“福島で放流のトラフグ冬は温暖な海域に移動か”福島大学分析

近年、水揚げ量が急増している福島県沖のトラフグの行動を調べるため、福島大学などが去年、追跡装置を付けて放流した個体が千葉県沖で新たに見つかり、研究者は「冬の間は温暖な海域に移動している可能性が高い」と分析しています。

福島大学の和田敏裕准教授らの研究グループは、福島県でとれるトラフグが急増している要因を調べるため、おととしからトラフグに追跡装置を付けて行動を調査しています。

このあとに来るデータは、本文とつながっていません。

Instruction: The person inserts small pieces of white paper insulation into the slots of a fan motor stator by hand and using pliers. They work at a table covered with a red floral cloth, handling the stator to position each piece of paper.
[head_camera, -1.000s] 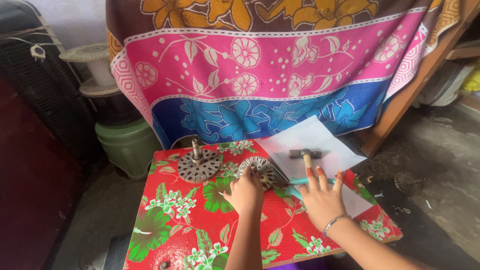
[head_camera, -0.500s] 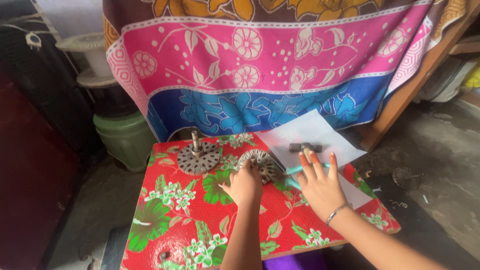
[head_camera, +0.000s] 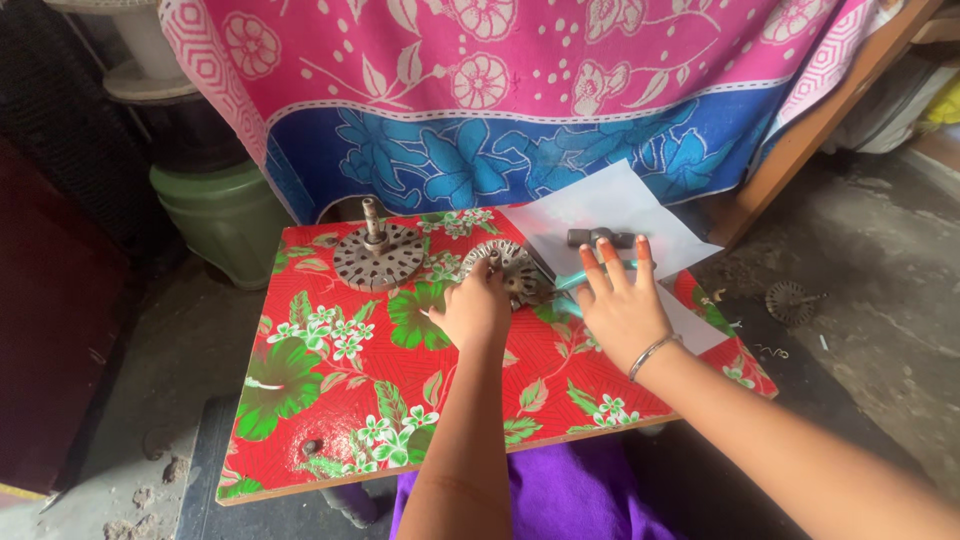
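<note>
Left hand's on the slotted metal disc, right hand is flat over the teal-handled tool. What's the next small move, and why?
Probably curl the right hand around the teal-handled tool: its fingers lie flat on it, not gripping, while the left hand already steadies the slotted metal disc.

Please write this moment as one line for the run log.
left hand: on slotted metal disc | right hand: flat on teal tool | second disc: apart, left | surface: floral board
</note>
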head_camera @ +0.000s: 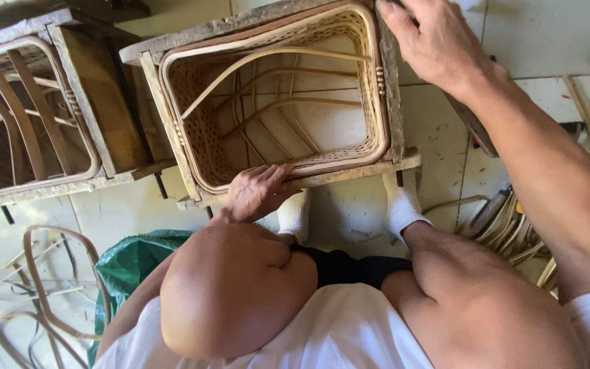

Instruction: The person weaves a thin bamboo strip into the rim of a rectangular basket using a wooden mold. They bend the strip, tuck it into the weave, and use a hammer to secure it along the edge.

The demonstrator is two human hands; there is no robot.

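Here your left hand (257, 191) lies flat, grip released, on the basket (274, 96) rim nearest you, while your right hand (431, 41) clasps the frame's (396, 102) far corner, steadying both.

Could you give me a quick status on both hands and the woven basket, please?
Left hand flat on near rim of woven basket. Right hand on far right corner of wooden frame. Basket sits inside frame, interior empty. Second frame alongside, apart.
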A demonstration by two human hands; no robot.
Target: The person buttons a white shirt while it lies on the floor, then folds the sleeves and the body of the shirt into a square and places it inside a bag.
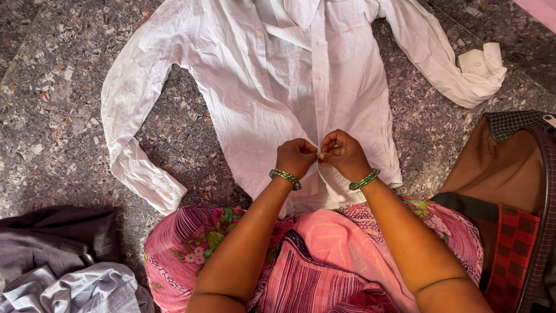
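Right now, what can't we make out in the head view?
- Placket spot between left hand and right hand: hidden by the pinched fingertips; button state unreadable.
- White shirt collar: cut off by the top edge.
- Shirt hem: covered by the pink garment.
- Checked bag: cut off by the right edge.
- Grey clothes: cut off bottom left.

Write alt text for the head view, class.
Both hands, left hand and right hand, pinch the front placket of a white shirt spread flat on a speckled stone floor. Folded grey clothes lie at lower left.
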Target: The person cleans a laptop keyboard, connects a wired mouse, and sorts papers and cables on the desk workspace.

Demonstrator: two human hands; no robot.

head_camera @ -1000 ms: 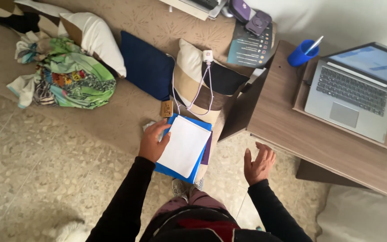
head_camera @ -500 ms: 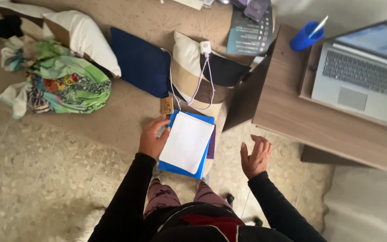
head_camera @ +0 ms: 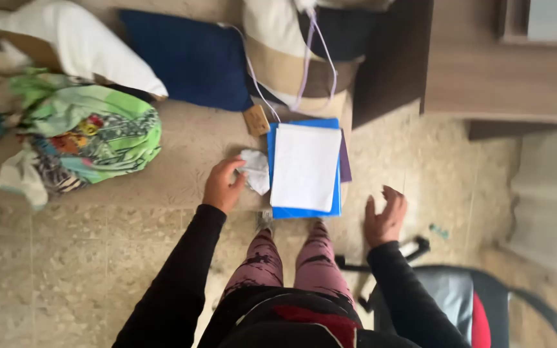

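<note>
At the far left, a bundle of green patterned cloth (head_camera: pixel 91 132) lay on the beige couch seat (head_camera: pixel 182 154), with a white pillow (head_camera: pixel 75 42) beyond it and a dark blue cushion (head_camera: pixel 185 58) to its right. A tan and white striped cushion (head_camera: pixel 285 64) sat further right, with a thin white cord (head_camera: pixel 317 58) draped over it.

The left hand (head_camera: pixel 222 185) rested on the near edge of the seat, its fingers curled around a crumpled white paper (head_camera: pixel 254 171). That paper was small, creased and wadded, lying just left of the folder and touching the fingertips. A small brown tag (head_camera: pixel 256 120) lay just beyond it.

To the right, a blue folder (head_camera: pixel 304 211) lay flat on the seat, its near edge at the seat's front. 1 white sheet stack (head_camera: pixel 305 166) covered most of it, plain and unmarked, leaving blue borders at the left, far and near sides. A purple edge (head_camera: pixel 345 158) showed under the right side.

The right hand (head_camera: pixel 385 218) hung over the speckled floor (head_camera: pixel 433 187), fingers spread and loose, holding nothing. A wooden desk (head_camera: pixel 498 77) stood far right, and a black chair (head_camera: pixel 478 303) sat near right.
</note>
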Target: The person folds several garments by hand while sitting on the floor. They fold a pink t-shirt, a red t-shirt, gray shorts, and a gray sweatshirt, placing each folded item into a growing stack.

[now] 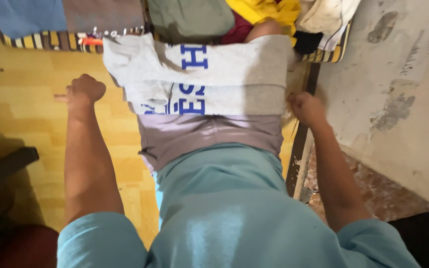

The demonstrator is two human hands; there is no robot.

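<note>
Yellow wooden flooring [21, 94] fills the nine o'clock side of what we see, and a grey plaster wall [403, 74] with worn, peeling patches runs along three o'clock. At twelve o'clock sits a pile of laundry: a blue cloth [26, 15] at the far left over a striped edge [45, 40], an olive-green garment [189, 17], something yellow [266, 10] and a whitish cloth [326, 15] toward one o'clock.

We look down over a light blue shirt [224, 208] at a grey T-shirt [209, 74] with blue lettering, folded into a broad band and held out in front of the body at about twelve o'clock. It hangs just above a pale lilac garment [209, 134] that shows beneath it, and its top edge reaches up against the laundry pile.

Our left hand [85, 90] is at ten o'clock, curled into a closed fist just beside the T-shirt's left edge; we cannot tell whether it pinches any cloth, as a gap seems to show between fist and fabric. Our right hand [306, 108] is at two o'clock, fingers closed, gripping the lower right corner of the folded T-shirt. Both forearms reach forward from the light blue sleeves.

A dark wooden rail [301, 149] runs down at three o'clock beside the right forearm, between the floor and the foot of the wall. A dark piece of furniture [3, 168] sits at eight o'clock.
</note>
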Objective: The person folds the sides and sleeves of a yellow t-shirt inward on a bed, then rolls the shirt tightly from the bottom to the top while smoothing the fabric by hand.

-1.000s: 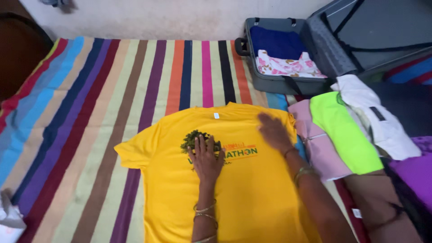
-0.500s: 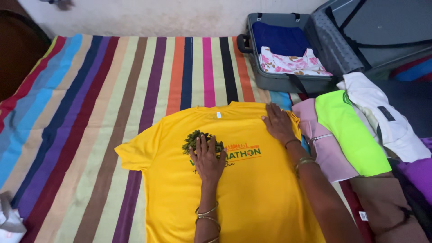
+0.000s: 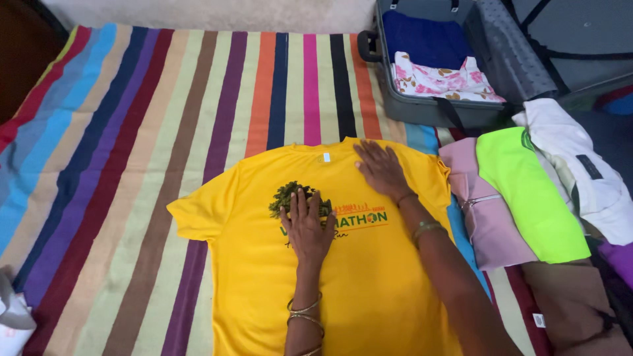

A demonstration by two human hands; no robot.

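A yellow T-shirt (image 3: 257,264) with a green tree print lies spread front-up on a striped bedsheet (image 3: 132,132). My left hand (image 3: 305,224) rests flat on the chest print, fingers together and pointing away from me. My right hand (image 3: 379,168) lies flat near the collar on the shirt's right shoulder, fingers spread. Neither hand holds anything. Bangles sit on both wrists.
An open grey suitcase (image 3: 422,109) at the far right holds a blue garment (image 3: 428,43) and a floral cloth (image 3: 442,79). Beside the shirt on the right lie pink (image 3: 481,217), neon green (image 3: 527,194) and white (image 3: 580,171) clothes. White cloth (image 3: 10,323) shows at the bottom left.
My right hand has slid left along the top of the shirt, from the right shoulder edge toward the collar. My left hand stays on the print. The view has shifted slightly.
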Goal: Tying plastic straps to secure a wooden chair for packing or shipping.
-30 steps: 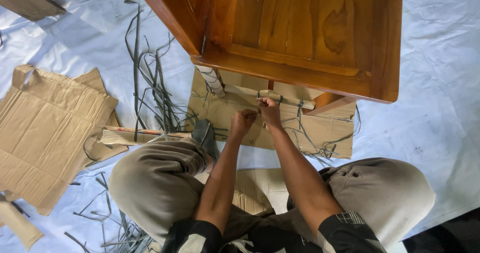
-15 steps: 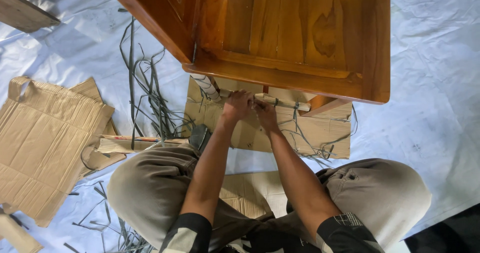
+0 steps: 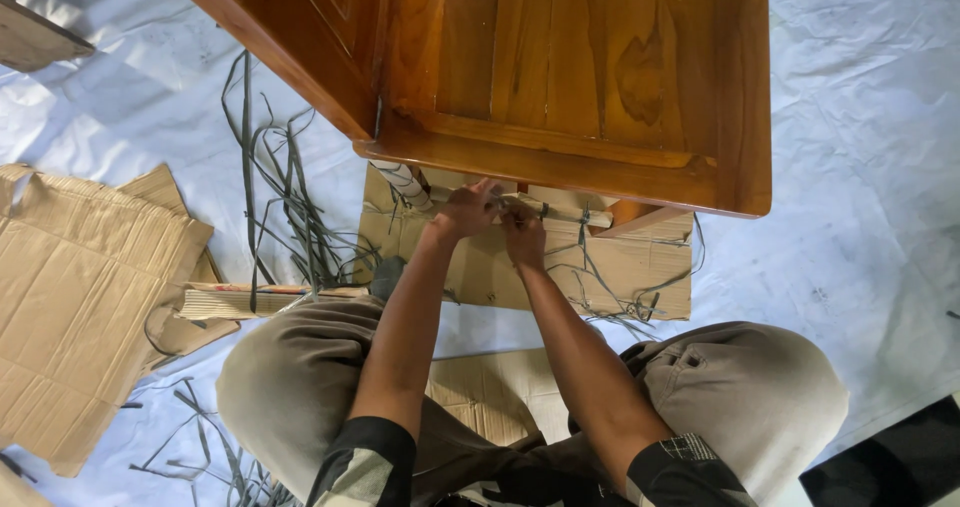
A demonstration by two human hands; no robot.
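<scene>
Both hands, the left hand (image 3: 468,210) and right hand (image 3: 522,235), pinch closed on a cardboard-wrapped rail (image 3: 560,210) (bound with green strapping (image 3: 583,229)) beneath the wooden cabinet (image 3: 560,67); loose straps (image 3: 285,202) lie leftward.

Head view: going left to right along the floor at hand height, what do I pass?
Flattened cardboard → loose grey straps → left hand → right hand → strapped rail → white sheet.
</scene>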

和田准教授によりますと、去年11月に相馬市で放流した23匹のうち2匹が見つかり、うち1匹は今月10日に350キロほど南西の千葉県沖で見つかった体長43センチあまりのメスで、体重はやや減っていましたが、健康な状態でした。

もう1匹はオスで、新地町の沖合で見つかりました。

追跡装置の記録の分析では、水温が下がり始める先月下旬以降、千葉県沖でみつかった個体は、水温15度前後の場所を移動していた一方、新地町の個体は13度前後の環境で、活動量も11月に比べ減る傾向が見られたということです。

おととし放流した個体も去年4月に千葉県沖で見つかっていて、グループは冬の間は温暖な海域に移動している可能性が高いとみています。

和田准教授は「福島県沖に残る個体も一部はいるが、生息に適する水温を考えれば、温暖な場所に移動しているとみるのが自然だ。データをさらに分析し、生態の解明を進めたい」と話しています。